ASSIGNMENT
Would you return, word for word, the lines of the data below from the line with "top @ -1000" through the line with "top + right", and no others?

┄┄┄┄┄┄

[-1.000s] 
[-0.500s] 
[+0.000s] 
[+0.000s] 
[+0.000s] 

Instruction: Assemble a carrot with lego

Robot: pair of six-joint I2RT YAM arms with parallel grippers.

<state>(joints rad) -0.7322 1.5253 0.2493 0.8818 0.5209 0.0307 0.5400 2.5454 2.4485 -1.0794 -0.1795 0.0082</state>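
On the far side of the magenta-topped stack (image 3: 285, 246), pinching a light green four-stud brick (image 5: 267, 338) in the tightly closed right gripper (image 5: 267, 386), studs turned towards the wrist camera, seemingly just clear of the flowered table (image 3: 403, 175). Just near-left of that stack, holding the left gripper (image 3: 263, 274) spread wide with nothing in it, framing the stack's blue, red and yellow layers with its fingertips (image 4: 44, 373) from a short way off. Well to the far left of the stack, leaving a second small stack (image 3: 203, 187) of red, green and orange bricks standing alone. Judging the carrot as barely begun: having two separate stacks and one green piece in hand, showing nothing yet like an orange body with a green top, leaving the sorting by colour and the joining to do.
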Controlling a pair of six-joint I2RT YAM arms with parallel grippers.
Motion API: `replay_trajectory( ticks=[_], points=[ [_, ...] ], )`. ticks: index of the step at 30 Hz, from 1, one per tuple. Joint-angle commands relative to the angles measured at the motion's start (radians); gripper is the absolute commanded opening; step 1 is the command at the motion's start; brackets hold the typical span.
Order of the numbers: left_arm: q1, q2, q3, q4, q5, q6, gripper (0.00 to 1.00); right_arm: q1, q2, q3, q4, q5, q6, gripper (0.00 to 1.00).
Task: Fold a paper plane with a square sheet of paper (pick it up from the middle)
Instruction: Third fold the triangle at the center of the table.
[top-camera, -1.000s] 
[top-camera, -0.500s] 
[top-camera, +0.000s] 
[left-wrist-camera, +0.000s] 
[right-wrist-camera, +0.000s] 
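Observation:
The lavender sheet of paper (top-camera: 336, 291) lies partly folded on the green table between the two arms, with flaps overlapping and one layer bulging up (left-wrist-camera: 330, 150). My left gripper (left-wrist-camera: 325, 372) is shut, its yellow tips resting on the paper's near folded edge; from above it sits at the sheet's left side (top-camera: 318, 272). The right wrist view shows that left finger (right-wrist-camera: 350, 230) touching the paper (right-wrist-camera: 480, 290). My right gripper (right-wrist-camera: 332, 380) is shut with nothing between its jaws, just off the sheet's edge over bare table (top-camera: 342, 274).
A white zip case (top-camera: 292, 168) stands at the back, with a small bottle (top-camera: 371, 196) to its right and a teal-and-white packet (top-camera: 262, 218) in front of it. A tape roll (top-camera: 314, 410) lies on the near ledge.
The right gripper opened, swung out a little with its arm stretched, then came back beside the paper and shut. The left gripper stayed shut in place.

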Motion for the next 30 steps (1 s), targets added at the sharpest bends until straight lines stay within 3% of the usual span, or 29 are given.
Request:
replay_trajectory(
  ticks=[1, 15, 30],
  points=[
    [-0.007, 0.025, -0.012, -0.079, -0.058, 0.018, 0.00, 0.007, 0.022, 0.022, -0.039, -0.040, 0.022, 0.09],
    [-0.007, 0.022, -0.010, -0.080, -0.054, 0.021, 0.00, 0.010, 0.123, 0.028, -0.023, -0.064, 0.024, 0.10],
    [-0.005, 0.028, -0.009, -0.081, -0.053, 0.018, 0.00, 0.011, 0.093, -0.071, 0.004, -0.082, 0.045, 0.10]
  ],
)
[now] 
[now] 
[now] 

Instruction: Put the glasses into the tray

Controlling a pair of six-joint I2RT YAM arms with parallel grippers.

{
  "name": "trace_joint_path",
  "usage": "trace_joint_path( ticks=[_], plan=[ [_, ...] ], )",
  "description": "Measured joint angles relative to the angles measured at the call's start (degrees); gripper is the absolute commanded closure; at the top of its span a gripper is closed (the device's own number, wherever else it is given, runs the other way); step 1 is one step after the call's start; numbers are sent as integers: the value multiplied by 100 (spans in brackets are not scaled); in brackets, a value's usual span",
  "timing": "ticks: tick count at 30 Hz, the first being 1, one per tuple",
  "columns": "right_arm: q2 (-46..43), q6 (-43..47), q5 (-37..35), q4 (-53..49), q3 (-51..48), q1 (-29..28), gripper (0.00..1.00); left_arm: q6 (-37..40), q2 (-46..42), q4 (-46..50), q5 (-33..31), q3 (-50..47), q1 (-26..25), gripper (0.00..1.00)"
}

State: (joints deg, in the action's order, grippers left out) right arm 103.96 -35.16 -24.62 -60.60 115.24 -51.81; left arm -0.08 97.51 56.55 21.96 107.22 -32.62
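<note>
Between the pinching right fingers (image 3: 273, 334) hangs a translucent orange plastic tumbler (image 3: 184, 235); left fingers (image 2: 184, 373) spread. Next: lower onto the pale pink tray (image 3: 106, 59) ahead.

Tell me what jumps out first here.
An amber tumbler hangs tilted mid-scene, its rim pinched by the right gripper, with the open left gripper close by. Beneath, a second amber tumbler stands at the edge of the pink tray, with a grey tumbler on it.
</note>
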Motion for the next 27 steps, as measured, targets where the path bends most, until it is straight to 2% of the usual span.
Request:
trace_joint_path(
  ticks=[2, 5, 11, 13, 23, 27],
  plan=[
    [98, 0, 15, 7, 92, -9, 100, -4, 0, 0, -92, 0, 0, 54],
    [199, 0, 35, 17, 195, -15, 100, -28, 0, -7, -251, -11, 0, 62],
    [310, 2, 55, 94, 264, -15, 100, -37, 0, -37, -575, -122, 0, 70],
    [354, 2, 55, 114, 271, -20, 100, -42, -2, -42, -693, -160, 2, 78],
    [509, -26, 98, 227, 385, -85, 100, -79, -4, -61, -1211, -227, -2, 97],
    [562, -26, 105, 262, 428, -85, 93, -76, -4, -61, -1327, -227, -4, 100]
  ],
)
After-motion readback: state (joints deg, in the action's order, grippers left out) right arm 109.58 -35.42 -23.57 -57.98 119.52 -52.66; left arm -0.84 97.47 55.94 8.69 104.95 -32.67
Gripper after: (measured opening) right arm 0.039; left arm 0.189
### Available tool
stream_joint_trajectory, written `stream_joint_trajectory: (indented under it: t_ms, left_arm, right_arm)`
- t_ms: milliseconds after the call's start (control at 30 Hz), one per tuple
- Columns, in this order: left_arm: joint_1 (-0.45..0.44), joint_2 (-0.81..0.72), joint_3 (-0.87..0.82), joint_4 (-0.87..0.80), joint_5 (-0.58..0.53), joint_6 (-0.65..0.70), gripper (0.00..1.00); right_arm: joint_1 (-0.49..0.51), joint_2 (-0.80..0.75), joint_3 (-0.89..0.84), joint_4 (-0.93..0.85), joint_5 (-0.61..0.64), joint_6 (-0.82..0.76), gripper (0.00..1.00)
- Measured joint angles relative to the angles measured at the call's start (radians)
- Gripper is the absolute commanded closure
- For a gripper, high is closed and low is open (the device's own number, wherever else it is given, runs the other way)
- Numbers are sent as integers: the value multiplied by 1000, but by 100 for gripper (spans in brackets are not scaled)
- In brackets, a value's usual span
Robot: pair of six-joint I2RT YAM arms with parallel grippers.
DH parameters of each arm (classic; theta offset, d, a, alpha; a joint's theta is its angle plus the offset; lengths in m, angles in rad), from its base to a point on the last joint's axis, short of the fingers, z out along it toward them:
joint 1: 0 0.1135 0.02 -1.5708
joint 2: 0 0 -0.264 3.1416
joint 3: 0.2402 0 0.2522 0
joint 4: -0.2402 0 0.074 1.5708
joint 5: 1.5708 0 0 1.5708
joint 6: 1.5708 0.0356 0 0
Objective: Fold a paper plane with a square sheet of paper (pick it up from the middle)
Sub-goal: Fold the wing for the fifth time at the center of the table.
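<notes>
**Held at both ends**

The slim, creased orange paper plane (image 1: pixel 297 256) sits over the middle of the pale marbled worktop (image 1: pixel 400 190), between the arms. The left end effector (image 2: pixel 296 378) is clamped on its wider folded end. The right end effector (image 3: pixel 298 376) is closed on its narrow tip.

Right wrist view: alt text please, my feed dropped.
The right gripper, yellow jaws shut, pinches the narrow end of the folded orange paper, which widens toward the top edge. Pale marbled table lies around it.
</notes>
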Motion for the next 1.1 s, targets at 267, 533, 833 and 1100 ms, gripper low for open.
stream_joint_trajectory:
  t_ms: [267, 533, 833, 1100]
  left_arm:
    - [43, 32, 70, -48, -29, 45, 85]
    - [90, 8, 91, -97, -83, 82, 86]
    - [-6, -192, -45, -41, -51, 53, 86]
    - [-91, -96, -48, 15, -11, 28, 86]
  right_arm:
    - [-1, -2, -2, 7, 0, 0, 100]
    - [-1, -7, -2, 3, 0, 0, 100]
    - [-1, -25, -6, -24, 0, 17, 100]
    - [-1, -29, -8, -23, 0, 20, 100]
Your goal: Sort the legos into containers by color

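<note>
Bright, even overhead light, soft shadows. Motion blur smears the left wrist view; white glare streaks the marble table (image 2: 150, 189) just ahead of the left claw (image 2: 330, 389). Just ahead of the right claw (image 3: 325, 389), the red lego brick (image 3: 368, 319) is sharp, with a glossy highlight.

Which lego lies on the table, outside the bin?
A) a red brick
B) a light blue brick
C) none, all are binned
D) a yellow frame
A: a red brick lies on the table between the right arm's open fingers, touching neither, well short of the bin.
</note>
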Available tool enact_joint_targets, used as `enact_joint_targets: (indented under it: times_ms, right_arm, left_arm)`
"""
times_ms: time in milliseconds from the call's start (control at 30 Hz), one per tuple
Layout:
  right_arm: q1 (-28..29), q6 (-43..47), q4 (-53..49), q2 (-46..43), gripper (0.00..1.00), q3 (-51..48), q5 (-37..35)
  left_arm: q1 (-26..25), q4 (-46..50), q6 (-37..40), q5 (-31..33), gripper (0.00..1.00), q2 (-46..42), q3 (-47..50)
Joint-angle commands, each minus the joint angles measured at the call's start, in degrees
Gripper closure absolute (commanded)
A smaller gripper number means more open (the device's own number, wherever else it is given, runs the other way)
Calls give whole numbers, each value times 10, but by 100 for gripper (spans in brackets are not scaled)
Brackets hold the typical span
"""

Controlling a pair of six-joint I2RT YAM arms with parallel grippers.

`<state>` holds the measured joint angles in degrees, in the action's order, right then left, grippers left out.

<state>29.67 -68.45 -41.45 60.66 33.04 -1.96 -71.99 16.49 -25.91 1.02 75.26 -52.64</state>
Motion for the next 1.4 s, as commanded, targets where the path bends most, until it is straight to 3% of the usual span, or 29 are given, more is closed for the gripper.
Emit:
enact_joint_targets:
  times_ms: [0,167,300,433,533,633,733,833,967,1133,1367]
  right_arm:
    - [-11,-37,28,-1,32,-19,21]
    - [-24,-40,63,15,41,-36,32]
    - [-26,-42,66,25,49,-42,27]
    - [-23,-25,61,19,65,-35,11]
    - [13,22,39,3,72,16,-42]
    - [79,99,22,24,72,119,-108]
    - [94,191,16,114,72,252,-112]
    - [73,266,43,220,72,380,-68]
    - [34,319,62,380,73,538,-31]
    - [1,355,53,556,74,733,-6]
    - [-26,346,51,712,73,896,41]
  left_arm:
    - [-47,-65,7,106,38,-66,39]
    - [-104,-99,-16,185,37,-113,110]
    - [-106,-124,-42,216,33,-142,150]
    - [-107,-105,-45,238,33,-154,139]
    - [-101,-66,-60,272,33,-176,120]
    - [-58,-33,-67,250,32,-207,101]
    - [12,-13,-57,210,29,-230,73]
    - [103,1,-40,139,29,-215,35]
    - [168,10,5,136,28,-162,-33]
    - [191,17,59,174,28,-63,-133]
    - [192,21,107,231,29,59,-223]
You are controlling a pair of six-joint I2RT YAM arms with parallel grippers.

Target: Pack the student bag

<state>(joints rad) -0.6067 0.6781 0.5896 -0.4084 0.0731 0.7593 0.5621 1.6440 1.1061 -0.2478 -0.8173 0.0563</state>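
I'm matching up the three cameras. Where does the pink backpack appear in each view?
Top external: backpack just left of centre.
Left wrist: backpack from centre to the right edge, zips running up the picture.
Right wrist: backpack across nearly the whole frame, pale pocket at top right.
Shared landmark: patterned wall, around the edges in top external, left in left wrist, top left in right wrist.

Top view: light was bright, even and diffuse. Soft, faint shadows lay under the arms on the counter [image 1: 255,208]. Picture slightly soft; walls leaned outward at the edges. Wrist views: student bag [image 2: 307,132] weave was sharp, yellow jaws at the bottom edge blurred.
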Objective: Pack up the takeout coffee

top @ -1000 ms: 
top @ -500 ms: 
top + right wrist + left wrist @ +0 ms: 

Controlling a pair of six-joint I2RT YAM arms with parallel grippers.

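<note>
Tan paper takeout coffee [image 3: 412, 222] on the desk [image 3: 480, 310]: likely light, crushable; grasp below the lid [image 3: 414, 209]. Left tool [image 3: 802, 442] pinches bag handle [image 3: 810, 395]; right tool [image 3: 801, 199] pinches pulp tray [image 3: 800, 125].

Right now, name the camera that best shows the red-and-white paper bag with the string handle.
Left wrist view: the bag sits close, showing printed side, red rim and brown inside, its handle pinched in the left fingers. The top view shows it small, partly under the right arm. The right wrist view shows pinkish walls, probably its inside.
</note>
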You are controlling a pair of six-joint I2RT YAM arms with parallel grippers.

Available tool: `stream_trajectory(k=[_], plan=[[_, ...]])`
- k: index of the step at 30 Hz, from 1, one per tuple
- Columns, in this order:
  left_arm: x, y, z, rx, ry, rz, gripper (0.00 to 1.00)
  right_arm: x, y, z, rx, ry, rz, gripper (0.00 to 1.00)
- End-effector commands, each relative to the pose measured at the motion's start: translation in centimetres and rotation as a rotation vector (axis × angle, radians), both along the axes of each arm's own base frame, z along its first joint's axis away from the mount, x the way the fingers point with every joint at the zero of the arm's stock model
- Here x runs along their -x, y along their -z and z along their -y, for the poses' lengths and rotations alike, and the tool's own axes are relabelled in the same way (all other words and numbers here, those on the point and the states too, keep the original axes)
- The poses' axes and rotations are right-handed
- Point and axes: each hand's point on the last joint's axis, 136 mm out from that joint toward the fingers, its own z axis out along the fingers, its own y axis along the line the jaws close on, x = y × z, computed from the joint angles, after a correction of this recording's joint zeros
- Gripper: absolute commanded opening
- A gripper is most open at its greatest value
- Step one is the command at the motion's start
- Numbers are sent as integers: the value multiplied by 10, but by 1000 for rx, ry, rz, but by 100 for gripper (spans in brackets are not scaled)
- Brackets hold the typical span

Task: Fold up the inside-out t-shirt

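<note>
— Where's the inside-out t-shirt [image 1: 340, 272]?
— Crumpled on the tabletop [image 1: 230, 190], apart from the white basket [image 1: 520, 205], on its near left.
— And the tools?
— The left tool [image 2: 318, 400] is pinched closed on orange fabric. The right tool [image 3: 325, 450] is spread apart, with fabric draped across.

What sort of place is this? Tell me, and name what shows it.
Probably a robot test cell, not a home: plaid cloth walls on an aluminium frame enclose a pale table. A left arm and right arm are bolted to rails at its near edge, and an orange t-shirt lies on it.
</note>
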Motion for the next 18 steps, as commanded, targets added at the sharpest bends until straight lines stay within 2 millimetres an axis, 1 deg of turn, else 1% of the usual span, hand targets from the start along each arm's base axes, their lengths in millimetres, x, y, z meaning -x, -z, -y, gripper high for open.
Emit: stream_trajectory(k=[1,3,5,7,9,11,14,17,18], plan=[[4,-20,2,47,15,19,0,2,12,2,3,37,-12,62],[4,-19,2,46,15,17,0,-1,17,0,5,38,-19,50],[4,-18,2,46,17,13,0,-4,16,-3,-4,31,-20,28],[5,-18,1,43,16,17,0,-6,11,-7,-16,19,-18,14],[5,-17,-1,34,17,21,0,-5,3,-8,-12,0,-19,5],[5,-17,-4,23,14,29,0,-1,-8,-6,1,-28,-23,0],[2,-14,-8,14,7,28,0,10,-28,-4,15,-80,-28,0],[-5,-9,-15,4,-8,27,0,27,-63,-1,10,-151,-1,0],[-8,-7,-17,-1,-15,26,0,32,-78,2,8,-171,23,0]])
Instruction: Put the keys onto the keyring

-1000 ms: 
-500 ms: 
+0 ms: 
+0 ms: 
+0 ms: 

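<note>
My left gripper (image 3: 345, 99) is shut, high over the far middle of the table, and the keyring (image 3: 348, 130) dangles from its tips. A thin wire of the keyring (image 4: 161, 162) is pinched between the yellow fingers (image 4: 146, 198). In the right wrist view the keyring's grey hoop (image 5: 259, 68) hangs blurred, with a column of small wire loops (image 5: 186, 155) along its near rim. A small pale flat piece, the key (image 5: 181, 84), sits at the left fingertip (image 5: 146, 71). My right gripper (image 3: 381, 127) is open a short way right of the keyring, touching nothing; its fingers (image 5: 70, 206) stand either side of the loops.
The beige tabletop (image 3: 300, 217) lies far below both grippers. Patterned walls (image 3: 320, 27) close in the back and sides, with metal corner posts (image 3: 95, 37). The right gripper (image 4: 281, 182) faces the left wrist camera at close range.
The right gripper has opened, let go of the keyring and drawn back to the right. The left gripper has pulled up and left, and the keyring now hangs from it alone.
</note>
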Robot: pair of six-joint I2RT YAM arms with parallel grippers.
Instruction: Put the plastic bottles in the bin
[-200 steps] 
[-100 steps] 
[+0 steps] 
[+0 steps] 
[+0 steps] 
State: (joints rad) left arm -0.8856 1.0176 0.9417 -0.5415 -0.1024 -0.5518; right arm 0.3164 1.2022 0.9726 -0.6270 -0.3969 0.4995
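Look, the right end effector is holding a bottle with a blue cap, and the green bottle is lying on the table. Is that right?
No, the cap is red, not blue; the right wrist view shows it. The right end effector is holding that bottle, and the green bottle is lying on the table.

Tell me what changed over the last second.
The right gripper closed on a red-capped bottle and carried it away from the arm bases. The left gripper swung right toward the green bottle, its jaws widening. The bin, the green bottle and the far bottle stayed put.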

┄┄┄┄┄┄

WRITTEN RESPONSE
top @ -1000 ms: 
top @ -500 ms: 
top + right wrist + left wrist @ +0 ms: 

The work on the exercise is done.